By SUSAN TAYLOR MARTIN
Published November 27, 2003
BAGHDAD - The other night, I was checking e-mail in the hotel's Internet cafe when a voice behind me asked: "When is Thanksgiving?"
I was briefly taken aback until I realized the speaker was a British reporter - why would he know the date of a uniquely American holiday? And I was further surprised when I realized I had to stop and think before saying: "This Thursday."
For foreign journalists in Baghdad, days tend to run together - a blur of interviews, traffic jams, equipment problems, power outages and endless searches for the one person in a city of 5-million who has the answer to whatever it is you're looking for. But the reporter's question threw me into a different state of mind. Thanksgiving was coming up, and how were photographer Kinfay Moroti and I going to celebrate?
We're staying in a small suite hotel where each unit has a kitchen. As my family can testify, I'm no great shakes as a cook but I figured we could put together a reasonable facsimile of a Thanksgiving dinner. The markets are full of fresh produce for salad and apples for pie. In lieu of cranberry sauce, we could mix a little sugar with tart red pomegranate seeds. We had brought Rusk toast from Kuwait that could be crumbled and cooked with herbs for the stuffing. And gravy would be easy to make from the turkey drippings.

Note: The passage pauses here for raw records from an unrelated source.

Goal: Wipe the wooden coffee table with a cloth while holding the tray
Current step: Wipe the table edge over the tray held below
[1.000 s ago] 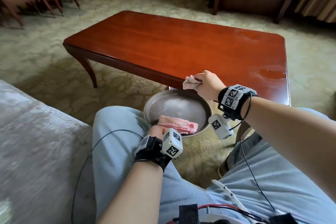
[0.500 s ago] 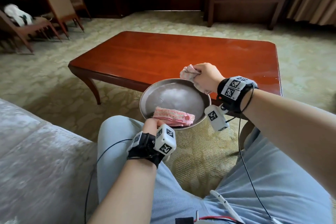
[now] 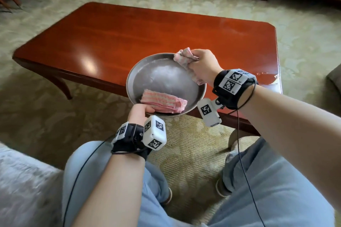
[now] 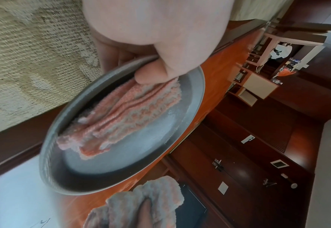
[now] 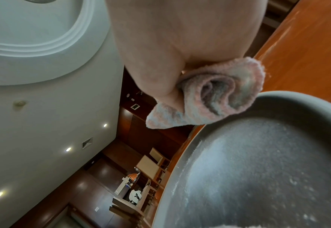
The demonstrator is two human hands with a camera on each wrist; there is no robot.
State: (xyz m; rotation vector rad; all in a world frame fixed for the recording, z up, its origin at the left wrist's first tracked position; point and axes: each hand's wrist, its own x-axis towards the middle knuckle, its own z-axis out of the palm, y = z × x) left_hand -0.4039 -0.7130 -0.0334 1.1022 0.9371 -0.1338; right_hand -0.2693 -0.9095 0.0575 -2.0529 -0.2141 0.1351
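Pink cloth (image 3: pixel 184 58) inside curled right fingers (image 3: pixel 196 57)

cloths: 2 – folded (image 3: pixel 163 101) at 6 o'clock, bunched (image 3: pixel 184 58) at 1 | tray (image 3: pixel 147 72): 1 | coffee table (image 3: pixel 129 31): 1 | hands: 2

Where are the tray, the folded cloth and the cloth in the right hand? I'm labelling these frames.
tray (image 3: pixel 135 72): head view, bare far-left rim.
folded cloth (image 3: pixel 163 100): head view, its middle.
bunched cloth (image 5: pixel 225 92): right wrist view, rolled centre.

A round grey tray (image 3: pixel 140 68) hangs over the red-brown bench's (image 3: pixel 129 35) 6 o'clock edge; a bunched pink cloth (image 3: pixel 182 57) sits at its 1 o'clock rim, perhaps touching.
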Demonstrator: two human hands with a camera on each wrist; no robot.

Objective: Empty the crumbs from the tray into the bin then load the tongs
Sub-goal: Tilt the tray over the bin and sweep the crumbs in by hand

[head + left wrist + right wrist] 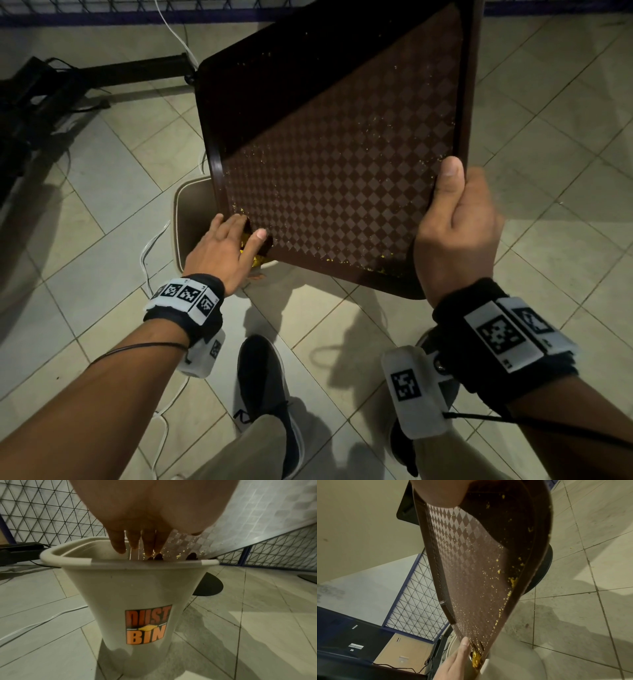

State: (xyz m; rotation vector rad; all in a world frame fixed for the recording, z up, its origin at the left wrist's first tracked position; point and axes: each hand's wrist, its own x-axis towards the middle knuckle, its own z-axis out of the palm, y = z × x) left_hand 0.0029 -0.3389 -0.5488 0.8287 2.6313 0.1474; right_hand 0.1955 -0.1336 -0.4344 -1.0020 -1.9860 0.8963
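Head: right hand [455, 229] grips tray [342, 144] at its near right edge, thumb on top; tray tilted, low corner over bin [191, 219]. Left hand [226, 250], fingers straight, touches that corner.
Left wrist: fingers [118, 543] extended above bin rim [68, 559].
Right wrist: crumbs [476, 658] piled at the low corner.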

"I could get into turkey," said Kinfay, usually a vegetarian.
But where would we get the turkey?
Ala, our translator, had the answer. On the way from one interview to another Monday, we stopped at the Al-Melhan souk in west Baghdad, the big outdoor market where Iraqis come from all over to buy their fresh meat and fish.
This is not a place for the faint-hearted or members of PETA (People for the Ethical Treatment of Animals). Sheep are sold live, then slaughtered and skinned on the spot. It's enough to make you swear off lamb forever.
Ala led us past big tubs full of gasping carp, rickety crates crammed with chickens and finally to a small pen carpeted with dirt, bird seed and downy white feathers. In the corner, three turkeys - two brown and one mosty white - strutted around.
How much? One turkey would be 24,000 dinars, about $12. If we took two, we'd get a 2,000 dinar discount. The price included execution.
"Like this," said Mohammed Gasim, a butcher, pulling a knife from his waistband and making a slitting motion across his throat.
These seemed to be the only turkeys in the market, and Jamela Gwmais, who sells chickens from a nearby stall, explained why. Most Iraqis can't afford to eat turkey because it costs six times as much as chicken. Thus turkey is considered a delicacy, either stuffed with rice and roasted in the oven, or cut into pieces and fried in oil.
"Some people collect the feathers and make pillows," she said.
I wondered about the beds at the hotel. Pushing that thought out of mind, I looked at the white turkey. It looked at me. "You're as out of place here as we are," it seemed to be saying.
In that instant, we bonded. If Ole Whitey and his pals ended up on somebody's dinner table Thursday, it wasn't going to be ours.
So we still had the dilemma of what to eat on Thanksgiving. This year, it coincides with Eid al-Fitr, the three-day Muslim holiday that marks the end of the holy month of Ramadan. Muslims who have fasted all month from dawn to dark celebrate with lavish feasts.
At the start of Eid, we were invited to the home of an Iraqi family we met last spring. Kinfay and I agreed - this would be our Thanksgiving dinner even if it came a few days early and didn't look anything like the spread in a Publix ad.
The hostess pulled out all the stops. There were almost a dozen salads and dishes, including baba ghanouj, an eggplant dip and two types of hummus. We leaned back in our chairs, thoroughly sated, when she announced she would now be serving the main course.
Out came vegetables with potatoes. Enormous legs of lamb. (Lamb!) Baked chicken. A mountain of delicious yellow rice with raisins and pistachios. As happens all the time in Baghdad, the power went out so we dined by candlelight - red candles with little snowmen on them. Even if few people here celebrate it, the candles were a reminder that Christmas is just around the corner.
All in all, it was a wonderful evening. But as helicopters droned overhead, the thing to be truly thankful for was that we would soon be able to leave, unlike the millions of Iraqis still struggling to get by and the tens of thousands of soldiers never knowing when a rocket or car bomb might be aimed their way.
"Is this your first Thanksgiving away from home?" we asked one soldier, Sgt. Shawn Halo of Bradenton.
"No way," he replied with a sad, little laugh, "Bosnia, Kosovo, Iraq - you name it."